BEGIN The records

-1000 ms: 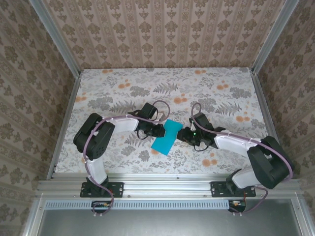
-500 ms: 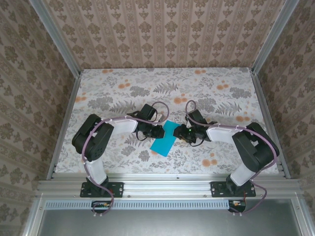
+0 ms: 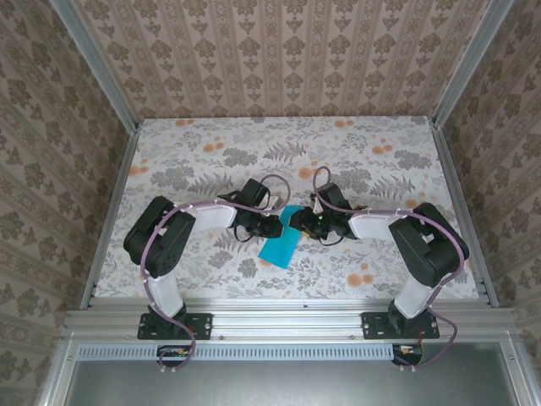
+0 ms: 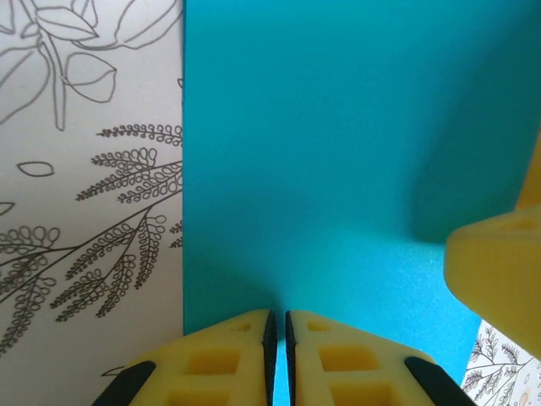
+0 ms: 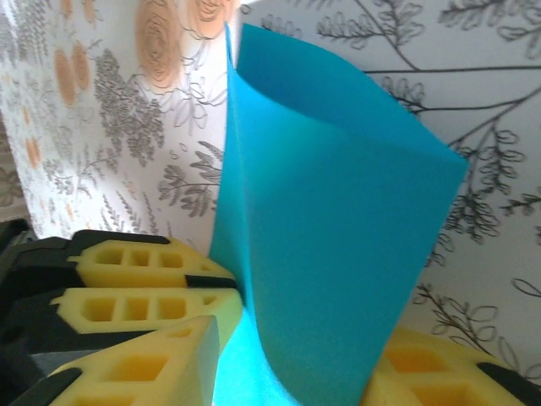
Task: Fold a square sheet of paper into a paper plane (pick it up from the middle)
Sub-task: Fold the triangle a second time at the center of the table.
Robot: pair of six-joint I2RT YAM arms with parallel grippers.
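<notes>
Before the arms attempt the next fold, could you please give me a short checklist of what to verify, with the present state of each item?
1. Left pincer shut on the edge of the square sheet of paper: ok.
2. Right pincer closed on the paper: not ok; its jaws stand apart around the raised flap.
3. Flap pressed flat and creased: not ok; it stands curved.
4. Edges lined up for the fold: cannot tell.
5. Pincers not touching each other: cannot tell; they sit very close.

One teal square sheet of paper [image 3: 280,246]. Two yellow-fingered tools: left tool [image 4: 278,323], right tool [image 5: 300,340]. One flower-patterned desk [image 3: 211,152].
</notes>
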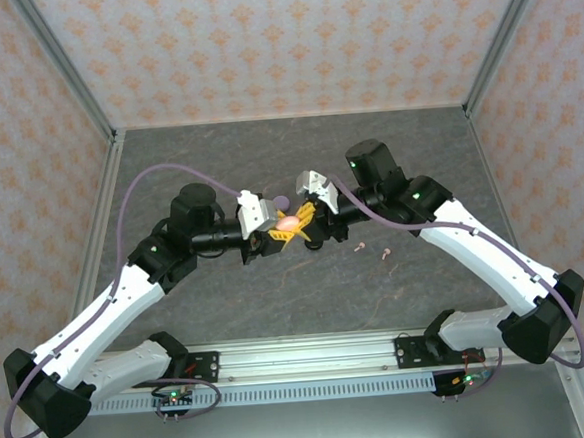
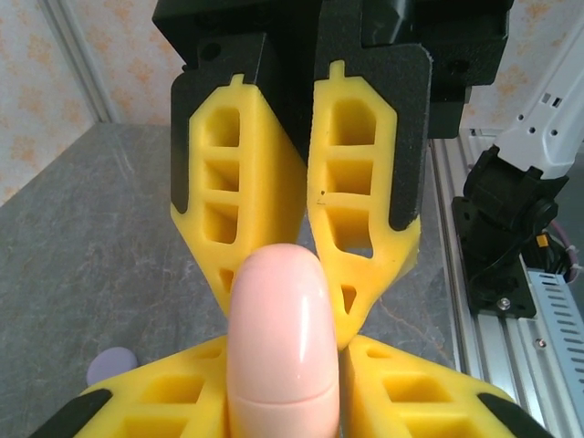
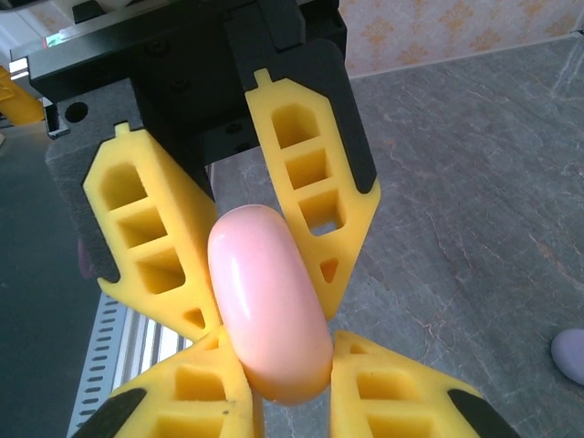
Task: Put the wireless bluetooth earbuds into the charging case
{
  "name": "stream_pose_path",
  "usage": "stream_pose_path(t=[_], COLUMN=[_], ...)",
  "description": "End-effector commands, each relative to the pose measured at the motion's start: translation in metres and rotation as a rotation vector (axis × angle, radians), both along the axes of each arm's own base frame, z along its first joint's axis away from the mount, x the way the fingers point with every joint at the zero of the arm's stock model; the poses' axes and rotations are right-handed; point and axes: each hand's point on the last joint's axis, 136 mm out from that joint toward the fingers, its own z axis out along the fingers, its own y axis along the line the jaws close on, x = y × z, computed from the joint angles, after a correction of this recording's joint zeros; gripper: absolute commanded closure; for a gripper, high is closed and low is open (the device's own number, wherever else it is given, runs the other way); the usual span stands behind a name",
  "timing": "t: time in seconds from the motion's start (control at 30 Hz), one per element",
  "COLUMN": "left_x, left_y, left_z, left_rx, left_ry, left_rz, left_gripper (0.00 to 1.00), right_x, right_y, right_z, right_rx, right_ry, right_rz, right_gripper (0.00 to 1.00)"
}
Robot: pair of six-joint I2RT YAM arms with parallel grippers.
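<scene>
Case (image 1: pixel 289 220), pink with lid down, hangs clamped between left gripper (image 2: pixel 285 351) and right gripper (image 3: pixel 278 342). 2 pink earbuds (image 1: pixel 385 254) lie on table (image 1: pixel 278 300) nearby. Best to hold the base firm and pry at the seam.

My left arm (image 1: pixel 108 312) and right arm (image 1: pixel 495 255) reach in from the near edge of the counter (image 1: pixel 278 300), elbows bowed outward, wrists meeting over its middle. My left gripper (image 1: pixel 281 232) and right gripper (image 1: pixel 302 218) face each other. Their yellow fingers (image 3: pixel 196 397) cross, both pairs pressed against one pink case (image 3: pixel 269 301).
</scene>
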Motion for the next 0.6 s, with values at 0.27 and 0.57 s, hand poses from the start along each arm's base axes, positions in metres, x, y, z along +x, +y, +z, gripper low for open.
stream_pose_path(t=[0.27,0.57], left_x=[-0.003,-0.002], left_y=[-0.001,0.002], left_z=[0.003,0.005], left_rx=[0.010,0.009], left_ry=[-0.008,-0.019], left_rz=[-0.012,0.005], left_gripper=[0.88,0.92], right_x=[-0.004,-0.001], right_y=[-0.002,-0.020], right_z=[0.021,0.023], right_rx=[0.029,0.006], right_ry=[-0.038,-0.111], right_rz=[-0.001,-0.082], right_gripper=[0.74,0.47])
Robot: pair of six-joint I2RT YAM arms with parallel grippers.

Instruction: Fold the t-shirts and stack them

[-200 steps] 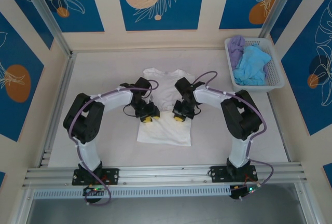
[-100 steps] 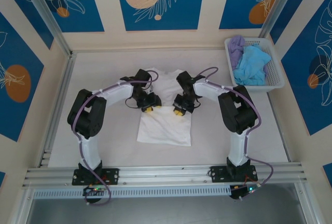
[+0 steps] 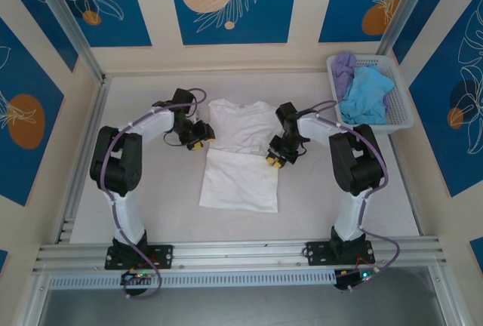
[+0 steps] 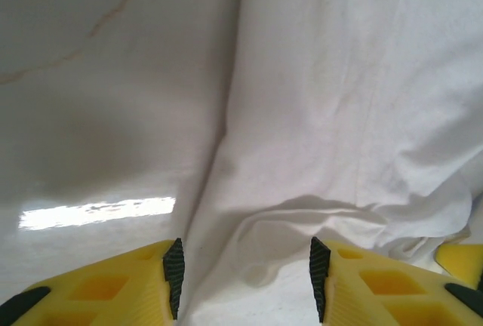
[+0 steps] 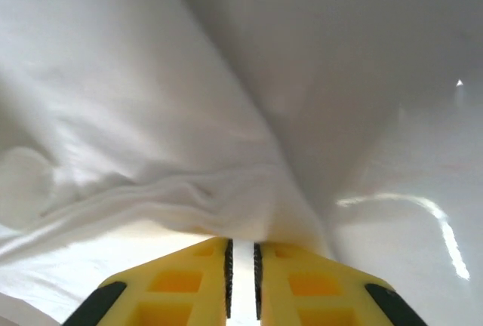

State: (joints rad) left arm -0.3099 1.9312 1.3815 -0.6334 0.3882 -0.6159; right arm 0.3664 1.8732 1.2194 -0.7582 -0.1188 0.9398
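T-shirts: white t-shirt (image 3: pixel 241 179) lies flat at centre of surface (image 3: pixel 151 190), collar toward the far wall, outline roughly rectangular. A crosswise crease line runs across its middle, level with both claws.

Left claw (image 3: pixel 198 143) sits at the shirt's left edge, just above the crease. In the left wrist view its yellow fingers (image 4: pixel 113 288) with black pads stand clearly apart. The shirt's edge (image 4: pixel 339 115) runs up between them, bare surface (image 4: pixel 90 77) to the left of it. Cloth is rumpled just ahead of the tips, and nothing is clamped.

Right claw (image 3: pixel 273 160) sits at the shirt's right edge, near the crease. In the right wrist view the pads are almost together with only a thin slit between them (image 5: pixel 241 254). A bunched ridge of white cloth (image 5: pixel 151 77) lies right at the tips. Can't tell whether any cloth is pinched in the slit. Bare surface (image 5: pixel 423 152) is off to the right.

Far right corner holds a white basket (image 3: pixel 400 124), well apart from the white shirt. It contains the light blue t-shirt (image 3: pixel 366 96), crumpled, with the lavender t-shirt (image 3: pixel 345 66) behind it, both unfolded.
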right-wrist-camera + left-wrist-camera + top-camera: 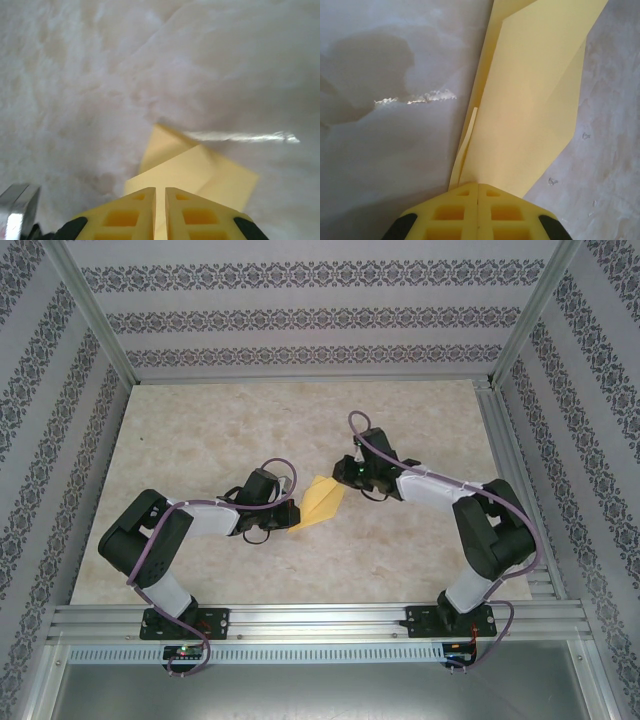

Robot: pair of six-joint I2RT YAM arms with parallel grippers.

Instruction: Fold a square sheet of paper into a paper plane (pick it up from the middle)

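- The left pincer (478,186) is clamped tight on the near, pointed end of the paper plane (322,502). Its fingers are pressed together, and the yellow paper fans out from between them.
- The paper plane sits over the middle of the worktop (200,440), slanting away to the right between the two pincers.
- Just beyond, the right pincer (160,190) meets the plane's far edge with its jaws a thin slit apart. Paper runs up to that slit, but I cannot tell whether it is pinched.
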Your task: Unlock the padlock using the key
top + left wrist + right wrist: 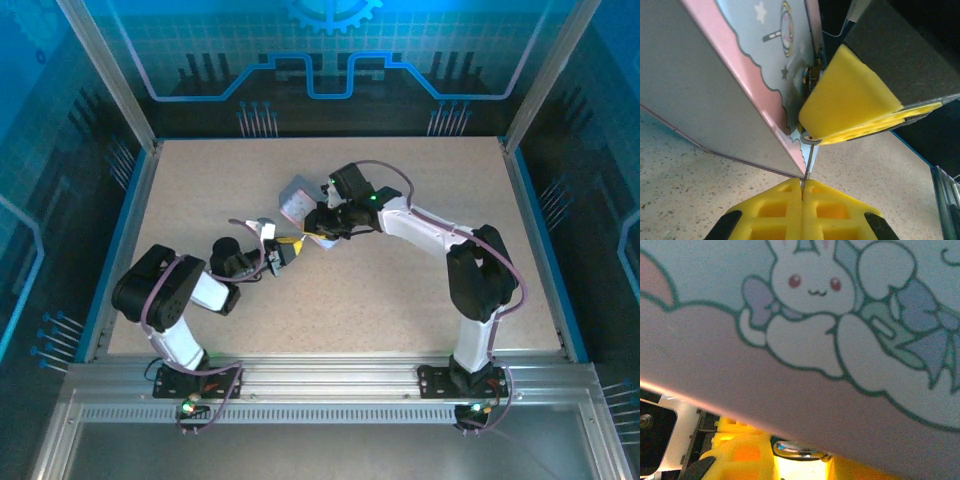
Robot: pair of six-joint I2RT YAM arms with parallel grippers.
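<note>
Speckled beige, stone-look table [400, 300] sits between blue-lit wall panels [330, 60] printed with circuit lines. At the middle of the overhead view both arms meet beside a rectangular tin [296, 198]. Its smooth painted metal carries a scalloped pink cloud band and a cartoon rabbit on pale grey-blue.

In the left wrist view the tin lies tilted across the upper left, one sharp corner pointing down toward lower centre. At the bottom edge, the left gripper [802, 189] has its yellow pads, moulded with square pockets, pressed fully together. They pinch the key [807, 162], a thin flat sliver of grey metal rising from the seam just beside the tin's corner.

The key's upper end meets a small rounded silvery piece, the padlock [809, 140], tucked under a wedge-shaped yellow pad of the right gripper [318, 228]. In the right wrist view that gripper's pads stand narrowly apart, clasping the padlock's curved shiny metal at bottom centre. The tin's edge hides the padlock's body.
</note>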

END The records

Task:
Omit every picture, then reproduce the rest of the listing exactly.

Answer:
-1000 ms: 
-500 ms: 
+0 ms: 
+0 ms: 
+0 ms: 
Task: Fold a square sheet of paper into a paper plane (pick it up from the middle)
Sub-task: Fold the triangle a second time at the center of the table.
Robot: pair of six-joint I2RT YAM arms with parallel grippers.
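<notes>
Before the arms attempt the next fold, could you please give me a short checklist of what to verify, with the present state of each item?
1. Left pincer shut on the edge of the square sheet of paper: ok.
2. Right pincer closed on the paper: not ok; its jaws stand apart around the raised flap.
3. Flap pressed flat and creased: not ok; it stands curved.
4. Edges lined up for the fold: cannot tell.
5. Pincers not touching each other: cannot tell; they sit very close.

One teal square sheet of paper [image 3: 280,246]. Two yellow-fingered tools: left tool [image 4: 278,323], right tool [image 5: 300,340]. One flower-patterned desk [image 3: 211,152].
</notes>
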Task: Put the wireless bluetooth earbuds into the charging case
{
  "name": "stream_pose_path",
  "usage": "stream_pose_path(t=[_], COLUMN=[_], ...)",
  "description": "End-effector commands, each relative to the pose measured at the motion's start: translation in metres and rotation as a rotation vector (axis × angle, radians), both along the axes of each arm's own base frame, z along its first joint's axis away from the mount, x the way the fingers point with every joint at the zero of the arm's stock model; the poses' axes and rotations are right-handed; point and axes: each hand's point on the last joint's axis, 136 mm out from that joint toward the fingers, its own z axis out along the fingers, its own y axis along the line the jaws close on, x = y × z, computed from the joint angles, after a correction of this recording's joint zeros; gripper: absolute commanded closure; for a gripper, high is closed and low is open (the device's own number, wherever else it is given, runs the other way); the usual span stands behind a name",
  "timing": "t: time in seconds from the motion's start (control at 30 Hz), one per element",
  "COLUMN": "left_x, left_y, left_z, left_rx, left_ry, left_rz, left_gripper (0.00 to 1.00), right_x, right_y, right_z, right_rx, right_ry, right_rz, right_gripper (0.00 to 1.00)"
}
Robot: pair of six-joint I2RT YAM arms with parallel grippers.
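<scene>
Case (image 1: pixel 289 220), pink with lid down, hangs clamped between left gripper (image 2: pixel 285 351) and right gripper (image 3: pixel 278 342). 2 pink earbuds (image 1: pixel 385 254) lie on table (image 1: pixel 278 300) nearby. Best to hold the base firm and pry at the seam.

My left arm (image 1: pixel 108 312) and right arm (image 1: pixel 495 255) reach in from the near edge of the counter (image 1: pixel 278 300), elbows bowed outward, wrists meeting over its middle. My left gripper (image 1: pixel 281 232) and right gripper (image 1: pixel 302 218) face each other. Their yellow fingers (image 3: pixel 196 397) cross, both pairs pressed against one pink case (image 3: pixel 269 301).
</scene>
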Motion for the next 0.6 s, with values at 0.27 and 0.57 s, hand poses from the start along each arm's base axes, positions in metres, x, y, z along +x, +y, +z, gripper low for open.
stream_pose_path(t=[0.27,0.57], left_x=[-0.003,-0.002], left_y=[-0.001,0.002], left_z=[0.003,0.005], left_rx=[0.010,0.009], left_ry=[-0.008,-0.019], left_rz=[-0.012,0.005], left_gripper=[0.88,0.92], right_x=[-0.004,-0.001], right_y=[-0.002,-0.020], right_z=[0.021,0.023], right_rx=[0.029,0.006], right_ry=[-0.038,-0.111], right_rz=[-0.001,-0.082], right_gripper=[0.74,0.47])
Robot: pair of six-joint I2RT YAM arms with parallel grippers.

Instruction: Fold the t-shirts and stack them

[-200 steps] 
[-100 steps] 
[+0 steps] 
[+0 steps] 
[+0 steps] 

State: (joints rad) left arm -0.3099 1.9312 1.3815 -0.6334 0.3882 -0.6159; right arm 0.3664 1.8732 1.2194 -0.7582 -0.1188 0.9398
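T-shirts: white t-shirt (image 3: pixel 241 179) lies flat at centre of surface (image 3: pixel 151 190), collar toward the far wall, outline roughly rectangular. A crosswise crease line runs across its middle, level with both claws.

Left claw (image 3: pixel 198 143) sits at the shirt's left edge, just above the crease. In the left wrist view its yellow fingers (image 4: pixel 113 288) with black pads stand clearly apart. The shirt's edge (image 4: pixel 339 115) runs up between them, bare surface (image 4: pixel 90 77) to the left of it. Cloth is rumpled just ahead of the tips, and nothing is clamped.

Right claw (image 3: pixel 273 160) sits at the shirt's right edge, near the crease. In the right wrist view the pads are almost together with only a thin slit between them (image 5: pixel 241 254). A bunched ridge of white cloth (image 5: pixel 151 77) lies right at the tips. Can't tell whether any cloth is pinched in the slit. Bare surface (image 5: pixel 423 152) is off to the right.

Far right corner holds a white basket (image 3: pixel 400 124), well apart from the white shirt. It contains the light blue t-shirt (image 3: pixel 366 96), crumpled, with the lavender t-shirt (image 3: pixel 345 66) behind it, both unfolded.
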right-wrist-camera + left-wrist-camera + top-camera: 

Robot: pair of six-joint I2RT YAM arms with parallel grippers.

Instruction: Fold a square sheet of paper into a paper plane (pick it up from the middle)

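- The left pincer (478,186) is clamped tight on the near, pointed end of the paper plane (322,502). Its fingers are pressed together, and the yellow paper fans out from between them.
- The paper plane sits over the middle of the worktop (200,440), slanting away to the right between the two pincers.
- Just beyond, the right pincer (160,190) meets the plane's far edge with its jaws a thin slit apart. Paper runs up to that slit, but I cannot tell whether it is pinched.
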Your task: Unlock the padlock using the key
top + left wrist + right wrist: 
Robot: pair of six-joint I2RT YAM arms with parallel grippers.
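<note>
Speckled beige, stone-look table [400, 300] sits between blue-lit wall panels [330, 60] printed with circuit lines. At the middle of the overhead view both arms meet beside a rectangular tin [296, 198]. Its smooth painted metal carries a scalloped pink cloud band and a cartoon rabbit on pale grey-blue.

In the left wrist view the tin lies tilted across the upper left, one sharp corner pointing down toward lower centre. At the bottom edge, the left gripper [802, 189] has its yellow pads, moulded with square pockets, pressed fully together. They pinch the key [807, 162], a thin flat sliver of grey metal rising from the seam just beside the tin's corner.

The key's upper end meets a small rounded silvery piece, the padlock [809, 140], tucked under a wedge-shaped yellow pad of the right gripper [318, 228]. In the right wrist view that gripper's pads stand narrowly apart, clasping the padlock's curved shiny metal at bottom centre. The tin's edge hides the padlock's body.
</note>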

Nothing else is required to complete this exercise.